Would you please repeat the material exactly, from the first line to the last?
▬▬▬▬▬▬▬▬▬▬
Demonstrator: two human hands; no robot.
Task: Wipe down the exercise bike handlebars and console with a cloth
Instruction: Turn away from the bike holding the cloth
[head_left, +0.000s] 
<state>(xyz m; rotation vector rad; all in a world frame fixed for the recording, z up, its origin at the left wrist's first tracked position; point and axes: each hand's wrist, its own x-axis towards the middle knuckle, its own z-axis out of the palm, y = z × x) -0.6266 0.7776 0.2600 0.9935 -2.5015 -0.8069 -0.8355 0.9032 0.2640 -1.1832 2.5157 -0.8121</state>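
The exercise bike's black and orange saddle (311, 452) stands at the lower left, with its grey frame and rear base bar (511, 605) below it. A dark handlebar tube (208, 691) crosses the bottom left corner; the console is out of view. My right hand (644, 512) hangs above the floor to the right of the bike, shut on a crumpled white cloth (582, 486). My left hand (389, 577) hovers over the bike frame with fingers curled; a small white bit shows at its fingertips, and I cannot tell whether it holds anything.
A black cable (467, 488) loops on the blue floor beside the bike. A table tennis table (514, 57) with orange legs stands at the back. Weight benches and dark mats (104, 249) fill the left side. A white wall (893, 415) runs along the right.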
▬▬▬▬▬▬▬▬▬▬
### ANSWER SPACE:
Demonstrator: two human hands; no robot.
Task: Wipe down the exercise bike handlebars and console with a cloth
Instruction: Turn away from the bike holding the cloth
[head_left, +0.000s] 
<state>(xyz m; rotation vector rad; all in a world frame fixed for the recording, z up, its origin at the left wrist's first tracked position; point and axes: each hand's wrist, its own x-axis towards the middle knuckle, its own z-axis out of the palm, y = z × x) -0.6266 0.7776 0.2600 0.9935 -2.5015 -0.8069 -0.8355 0.9032 0.2640 -1.1832 2.5157 -0.8121</state>
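The exercise bike's black and orange saddle (311, 452) stands at the lower left, with its grey frame and rear base bar (511, 605) below it. A dark handlebar tube (208, 691) crosses the bottom left corner; the console is out of view. My right hand (644, 512) hangs above the floor to the right of the bike, shut on a crumpled white cloth (582, 486). My left hand (389, 577) hovers over the bike frame with fingers curled; a small white bit shows at its fingertips, and I cannot tell whether it holds anything.
A black cable (467, 488) loops on the blue floor beside the bike. A table tennis table (514, 57) with orange legs stands at the back. Weight benches and dark mats (104, 249) fill the left side. A white wall (893, 415) runs along the right.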

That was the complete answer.